Rhinigtas_Salvex · November 12, 2019, 7:26pm

Yes, nan is what I meant. What can I do about the input values being the same?
The data loader is set to shuffle and I would like to keep it that way.

albanD · November 12, 2019, 8:20pm

Well the batchnorm layer does not really make sense if all inputs are the same. Because beyond the fact that you get nan gradients, all the values that you forward are 0s. Is that expected in your case?
Also if all these values are 0s, that mean that all the gradients flowing back will be 0s as well. So you won’t be able to learn anything runs before the batchnorm.
If that’s what you want, you can simply set everything before the batchnorm not to require gradients.

Rhinigtas_Salvex · November 12, 2019, 8:56pm

The inputs shouldn’t be all the same, they are images of shoe sole impressions, which are mostly white with a bit of black where the shoe sole came in contact the ground.
For the first few batches, most of the time just 1-2 but sometimes 3 or 4, it seems to work as intended.
So maybe there is a problem with the Dataloader? But how can I debug this except from running through it step by step? Is there a way to get the current statistics of the batchnorm layers?

albanD · November 12, 2019, 10:36pm

In your forward function, you can add extra prints to check the values of the current batch (potentially with if checks to only print for problematic batches).
You can check the max difference between the different samples in your batch for example.
You can also save the batch on disk at every iteration. That way, when it crashes, you can load the last saved batch to inspect the values for it.

Mohammed_Hassoubah · May 27, 2020, 3:40pm

I’m also trying to train a VAE, and I get the same issue
for me it happened that an element of the KL cost equal inf !! that’s when I get this error.

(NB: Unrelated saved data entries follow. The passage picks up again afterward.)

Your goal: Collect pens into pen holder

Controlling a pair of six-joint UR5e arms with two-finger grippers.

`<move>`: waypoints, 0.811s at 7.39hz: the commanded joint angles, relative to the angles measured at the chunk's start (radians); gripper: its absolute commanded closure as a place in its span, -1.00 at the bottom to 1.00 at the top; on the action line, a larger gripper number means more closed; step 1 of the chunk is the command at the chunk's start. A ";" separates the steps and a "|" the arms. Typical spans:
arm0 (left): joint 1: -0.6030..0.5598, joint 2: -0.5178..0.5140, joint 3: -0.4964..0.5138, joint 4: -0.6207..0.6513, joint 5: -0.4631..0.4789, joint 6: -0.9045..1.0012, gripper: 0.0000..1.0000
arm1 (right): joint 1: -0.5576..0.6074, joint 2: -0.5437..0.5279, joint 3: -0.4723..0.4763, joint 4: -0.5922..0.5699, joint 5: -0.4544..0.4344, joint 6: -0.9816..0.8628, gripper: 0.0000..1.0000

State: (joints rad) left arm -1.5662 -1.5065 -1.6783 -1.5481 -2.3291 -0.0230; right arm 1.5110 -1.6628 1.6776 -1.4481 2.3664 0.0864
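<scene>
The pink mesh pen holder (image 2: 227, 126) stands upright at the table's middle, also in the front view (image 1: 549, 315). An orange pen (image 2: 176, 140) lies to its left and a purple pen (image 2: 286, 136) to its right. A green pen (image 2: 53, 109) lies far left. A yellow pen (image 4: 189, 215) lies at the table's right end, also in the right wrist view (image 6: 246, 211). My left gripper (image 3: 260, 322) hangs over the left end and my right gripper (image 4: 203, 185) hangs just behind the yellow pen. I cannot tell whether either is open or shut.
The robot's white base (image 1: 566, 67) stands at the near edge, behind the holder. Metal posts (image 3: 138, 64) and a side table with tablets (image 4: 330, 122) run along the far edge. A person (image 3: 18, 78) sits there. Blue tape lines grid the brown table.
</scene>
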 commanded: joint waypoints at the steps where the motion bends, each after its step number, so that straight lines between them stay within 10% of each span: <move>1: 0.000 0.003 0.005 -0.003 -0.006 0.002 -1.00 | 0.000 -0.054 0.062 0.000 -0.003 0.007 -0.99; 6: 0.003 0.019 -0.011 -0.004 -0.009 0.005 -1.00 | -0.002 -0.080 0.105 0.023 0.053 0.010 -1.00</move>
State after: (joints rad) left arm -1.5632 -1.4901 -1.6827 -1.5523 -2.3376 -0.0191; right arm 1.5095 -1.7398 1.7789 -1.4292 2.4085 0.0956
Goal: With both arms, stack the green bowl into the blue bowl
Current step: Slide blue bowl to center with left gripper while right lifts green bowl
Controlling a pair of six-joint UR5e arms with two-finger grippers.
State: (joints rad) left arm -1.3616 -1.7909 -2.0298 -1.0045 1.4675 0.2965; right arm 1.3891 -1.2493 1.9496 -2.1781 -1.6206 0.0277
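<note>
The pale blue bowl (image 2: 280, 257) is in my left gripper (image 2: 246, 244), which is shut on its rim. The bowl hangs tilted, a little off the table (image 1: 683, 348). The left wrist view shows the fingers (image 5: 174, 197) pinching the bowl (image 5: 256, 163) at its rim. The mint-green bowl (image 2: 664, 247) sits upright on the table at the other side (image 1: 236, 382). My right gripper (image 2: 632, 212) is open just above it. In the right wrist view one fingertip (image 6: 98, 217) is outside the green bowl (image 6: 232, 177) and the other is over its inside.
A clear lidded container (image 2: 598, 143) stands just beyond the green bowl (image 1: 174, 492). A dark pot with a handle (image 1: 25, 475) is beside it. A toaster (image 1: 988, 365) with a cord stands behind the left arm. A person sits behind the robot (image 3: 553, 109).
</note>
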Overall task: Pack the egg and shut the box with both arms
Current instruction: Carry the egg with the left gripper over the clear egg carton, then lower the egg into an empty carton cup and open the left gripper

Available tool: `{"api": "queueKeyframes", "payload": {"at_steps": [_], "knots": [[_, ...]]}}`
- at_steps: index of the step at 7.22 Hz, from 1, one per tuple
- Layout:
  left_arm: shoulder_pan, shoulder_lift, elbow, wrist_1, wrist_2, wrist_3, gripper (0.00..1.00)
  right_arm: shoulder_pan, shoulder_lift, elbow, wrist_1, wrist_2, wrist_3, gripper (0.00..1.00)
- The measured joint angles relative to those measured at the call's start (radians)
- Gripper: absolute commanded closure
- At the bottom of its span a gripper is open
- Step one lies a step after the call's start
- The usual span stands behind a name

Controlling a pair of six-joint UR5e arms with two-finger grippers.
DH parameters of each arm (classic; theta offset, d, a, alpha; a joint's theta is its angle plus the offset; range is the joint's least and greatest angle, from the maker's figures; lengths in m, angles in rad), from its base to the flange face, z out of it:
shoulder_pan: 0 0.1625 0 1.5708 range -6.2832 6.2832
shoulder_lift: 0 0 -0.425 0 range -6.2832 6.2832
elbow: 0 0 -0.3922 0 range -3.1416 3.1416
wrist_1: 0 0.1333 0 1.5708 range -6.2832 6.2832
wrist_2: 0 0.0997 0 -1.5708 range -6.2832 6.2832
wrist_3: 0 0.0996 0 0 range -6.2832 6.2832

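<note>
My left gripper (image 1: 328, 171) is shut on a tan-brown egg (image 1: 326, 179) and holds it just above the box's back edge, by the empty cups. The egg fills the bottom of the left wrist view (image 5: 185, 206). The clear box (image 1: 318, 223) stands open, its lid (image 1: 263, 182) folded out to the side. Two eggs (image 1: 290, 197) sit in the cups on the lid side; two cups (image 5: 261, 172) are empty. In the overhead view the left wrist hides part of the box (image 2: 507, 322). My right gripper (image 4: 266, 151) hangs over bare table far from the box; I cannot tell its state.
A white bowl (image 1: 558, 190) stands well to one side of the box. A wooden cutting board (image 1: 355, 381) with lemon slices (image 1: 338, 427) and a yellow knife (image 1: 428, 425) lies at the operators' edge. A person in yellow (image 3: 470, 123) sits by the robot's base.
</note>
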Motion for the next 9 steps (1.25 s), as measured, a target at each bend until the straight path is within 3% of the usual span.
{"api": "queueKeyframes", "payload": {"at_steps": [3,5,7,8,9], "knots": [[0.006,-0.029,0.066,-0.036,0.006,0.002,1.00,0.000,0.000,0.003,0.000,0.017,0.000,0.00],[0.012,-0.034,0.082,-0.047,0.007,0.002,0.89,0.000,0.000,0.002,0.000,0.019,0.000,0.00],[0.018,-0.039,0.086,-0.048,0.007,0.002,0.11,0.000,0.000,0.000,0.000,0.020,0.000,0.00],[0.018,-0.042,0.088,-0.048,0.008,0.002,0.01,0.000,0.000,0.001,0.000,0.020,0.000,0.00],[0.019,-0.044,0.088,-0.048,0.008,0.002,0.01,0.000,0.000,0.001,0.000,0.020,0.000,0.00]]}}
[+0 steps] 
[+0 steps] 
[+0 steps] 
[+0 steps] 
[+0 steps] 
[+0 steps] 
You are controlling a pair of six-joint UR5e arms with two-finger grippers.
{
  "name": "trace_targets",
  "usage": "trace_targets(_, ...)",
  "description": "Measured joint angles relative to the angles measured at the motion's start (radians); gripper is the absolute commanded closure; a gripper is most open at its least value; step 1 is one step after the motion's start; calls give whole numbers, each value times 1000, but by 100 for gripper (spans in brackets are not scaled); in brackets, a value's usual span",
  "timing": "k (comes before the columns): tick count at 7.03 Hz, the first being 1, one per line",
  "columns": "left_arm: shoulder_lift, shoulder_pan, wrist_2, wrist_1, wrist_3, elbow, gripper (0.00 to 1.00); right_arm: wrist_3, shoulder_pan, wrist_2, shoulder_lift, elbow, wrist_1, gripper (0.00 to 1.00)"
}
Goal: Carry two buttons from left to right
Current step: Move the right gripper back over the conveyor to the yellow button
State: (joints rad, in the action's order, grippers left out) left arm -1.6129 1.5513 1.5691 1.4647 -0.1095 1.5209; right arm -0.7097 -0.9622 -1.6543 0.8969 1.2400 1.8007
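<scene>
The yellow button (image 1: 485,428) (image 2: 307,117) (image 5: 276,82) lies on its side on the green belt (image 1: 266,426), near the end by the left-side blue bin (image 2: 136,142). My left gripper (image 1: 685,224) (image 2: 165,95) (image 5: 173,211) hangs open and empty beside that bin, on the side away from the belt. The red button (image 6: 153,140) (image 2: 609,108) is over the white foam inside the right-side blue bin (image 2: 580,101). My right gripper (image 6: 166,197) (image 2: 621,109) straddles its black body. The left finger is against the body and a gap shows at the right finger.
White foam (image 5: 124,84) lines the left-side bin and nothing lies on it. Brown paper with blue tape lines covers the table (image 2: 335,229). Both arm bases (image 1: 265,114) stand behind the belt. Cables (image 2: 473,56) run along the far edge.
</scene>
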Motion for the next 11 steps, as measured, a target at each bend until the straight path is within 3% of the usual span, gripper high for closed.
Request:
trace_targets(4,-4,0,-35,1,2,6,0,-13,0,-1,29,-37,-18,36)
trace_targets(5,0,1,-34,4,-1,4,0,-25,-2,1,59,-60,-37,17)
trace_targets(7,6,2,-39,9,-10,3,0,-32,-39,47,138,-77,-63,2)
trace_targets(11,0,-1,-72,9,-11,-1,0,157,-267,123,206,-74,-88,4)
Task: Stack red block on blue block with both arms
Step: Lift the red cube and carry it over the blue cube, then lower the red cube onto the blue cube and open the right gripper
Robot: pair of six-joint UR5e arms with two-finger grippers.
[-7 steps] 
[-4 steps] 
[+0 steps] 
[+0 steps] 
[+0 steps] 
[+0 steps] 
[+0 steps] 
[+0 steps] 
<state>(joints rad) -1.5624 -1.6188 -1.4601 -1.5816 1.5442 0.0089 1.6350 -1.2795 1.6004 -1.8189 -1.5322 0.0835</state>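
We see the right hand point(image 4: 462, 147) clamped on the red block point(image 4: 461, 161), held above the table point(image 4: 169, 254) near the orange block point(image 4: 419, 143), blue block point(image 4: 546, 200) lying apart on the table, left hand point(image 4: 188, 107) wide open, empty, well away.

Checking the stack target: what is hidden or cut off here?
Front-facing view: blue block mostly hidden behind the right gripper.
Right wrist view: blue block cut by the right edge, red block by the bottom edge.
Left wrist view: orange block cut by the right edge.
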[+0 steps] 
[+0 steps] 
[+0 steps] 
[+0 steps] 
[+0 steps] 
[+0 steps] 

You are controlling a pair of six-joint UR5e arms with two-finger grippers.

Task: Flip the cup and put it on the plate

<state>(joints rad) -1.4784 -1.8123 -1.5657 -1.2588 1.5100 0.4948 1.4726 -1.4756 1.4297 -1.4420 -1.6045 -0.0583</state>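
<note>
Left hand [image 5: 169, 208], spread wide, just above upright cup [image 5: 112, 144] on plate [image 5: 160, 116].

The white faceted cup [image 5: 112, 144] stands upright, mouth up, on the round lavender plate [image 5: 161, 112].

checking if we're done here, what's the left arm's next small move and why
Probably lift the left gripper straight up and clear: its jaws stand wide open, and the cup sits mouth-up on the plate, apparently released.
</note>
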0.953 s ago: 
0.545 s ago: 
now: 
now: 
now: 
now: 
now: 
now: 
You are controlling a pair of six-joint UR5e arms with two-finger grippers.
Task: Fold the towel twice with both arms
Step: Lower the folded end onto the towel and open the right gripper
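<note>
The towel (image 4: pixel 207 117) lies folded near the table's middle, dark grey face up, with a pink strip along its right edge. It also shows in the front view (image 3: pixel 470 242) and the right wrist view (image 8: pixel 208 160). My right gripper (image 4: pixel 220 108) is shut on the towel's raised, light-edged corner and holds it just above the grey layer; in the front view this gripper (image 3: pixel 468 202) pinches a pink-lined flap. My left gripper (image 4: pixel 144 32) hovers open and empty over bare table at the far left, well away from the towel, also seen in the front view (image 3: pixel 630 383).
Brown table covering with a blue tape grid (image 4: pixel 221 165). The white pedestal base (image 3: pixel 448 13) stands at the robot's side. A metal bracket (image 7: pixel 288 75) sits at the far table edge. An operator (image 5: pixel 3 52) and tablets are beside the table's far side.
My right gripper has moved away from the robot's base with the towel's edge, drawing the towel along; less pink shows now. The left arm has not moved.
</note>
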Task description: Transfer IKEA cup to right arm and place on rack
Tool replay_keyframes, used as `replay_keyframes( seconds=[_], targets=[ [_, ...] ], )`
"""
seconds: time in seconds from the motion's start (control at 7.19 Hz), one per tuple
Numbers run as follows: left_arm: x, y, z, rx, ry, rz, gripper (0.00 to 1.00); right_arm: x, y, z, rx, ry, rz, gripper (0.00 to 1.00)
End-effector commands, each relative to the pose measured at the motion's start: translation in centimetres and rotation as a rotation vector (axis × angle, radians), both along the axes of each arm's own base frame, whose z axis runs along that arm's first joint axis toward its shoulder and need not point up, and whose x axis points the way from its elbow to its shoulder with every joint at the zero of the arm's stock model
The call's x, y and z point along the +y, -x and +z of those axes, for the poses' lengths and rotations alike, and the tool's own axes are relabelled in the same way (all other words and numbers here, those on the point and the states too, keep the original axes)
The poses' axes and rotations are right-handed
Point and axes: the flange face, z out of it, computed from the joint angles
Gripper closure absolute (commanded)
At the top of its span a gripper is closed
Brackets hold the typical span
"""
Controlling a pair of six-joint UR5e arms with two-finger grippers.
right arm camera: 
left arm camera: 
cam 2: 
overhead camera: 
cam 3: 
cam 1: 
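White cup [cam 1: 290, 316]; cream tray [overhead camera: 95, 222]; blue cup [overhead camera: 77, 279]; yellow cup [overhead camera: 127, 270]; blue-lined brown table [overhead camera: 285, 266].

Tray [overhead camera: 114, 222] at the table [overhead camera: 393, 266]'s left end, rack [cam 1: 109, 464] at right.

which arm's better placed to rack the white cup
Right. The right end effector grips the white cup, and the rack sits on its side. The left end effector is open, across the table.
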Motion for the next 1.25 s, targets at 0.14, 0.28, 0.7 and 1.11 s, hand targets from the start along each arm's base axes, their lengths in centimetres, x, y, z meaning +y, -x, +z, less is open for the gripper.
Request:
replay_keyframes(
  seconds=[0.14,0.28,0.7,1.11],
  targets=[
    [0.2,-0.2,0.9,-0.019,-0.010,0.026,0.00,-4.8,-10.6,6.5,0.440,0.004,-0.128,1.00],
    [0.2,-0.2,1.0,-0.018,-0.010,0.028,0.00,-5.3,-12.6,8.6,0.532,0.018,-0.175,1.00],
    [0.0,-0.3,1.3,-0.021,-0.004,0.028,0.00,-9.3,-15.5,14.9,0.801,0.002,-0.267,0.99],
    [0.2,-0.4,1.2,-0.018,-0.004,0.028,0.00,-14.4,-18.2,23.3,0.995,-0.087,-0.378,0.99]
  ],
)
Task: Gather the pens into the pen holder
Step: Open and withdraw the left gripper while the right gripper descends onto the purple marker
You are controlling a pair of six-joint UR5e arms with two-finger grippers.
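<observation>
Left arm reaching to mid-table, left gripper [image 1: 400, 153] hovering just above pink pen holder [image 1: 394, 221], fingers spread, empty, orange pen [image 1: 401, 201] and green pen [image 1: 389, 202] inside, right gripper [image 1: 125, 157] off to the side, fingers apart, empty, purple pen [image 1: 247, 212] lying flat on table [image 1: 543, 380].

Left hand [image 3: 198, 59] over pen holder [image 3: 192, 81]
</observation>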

Still haven’t found a solution!

albanD · May 27, 2020, 3:42pm

You will need to make sure the KL does not goes to infinity to remove this error.

isJunCheng · September 15, 2021, 9:24am

Hello, has your problem been solved? I have a similar problem…very urgent

Rhinigtas_Salvex · September 21, 2021, 6:02pm

Sorry, my error was due to a dumb mishap on my side. I misconfigured the network structure where multiple conv layers came after each other without any activation function.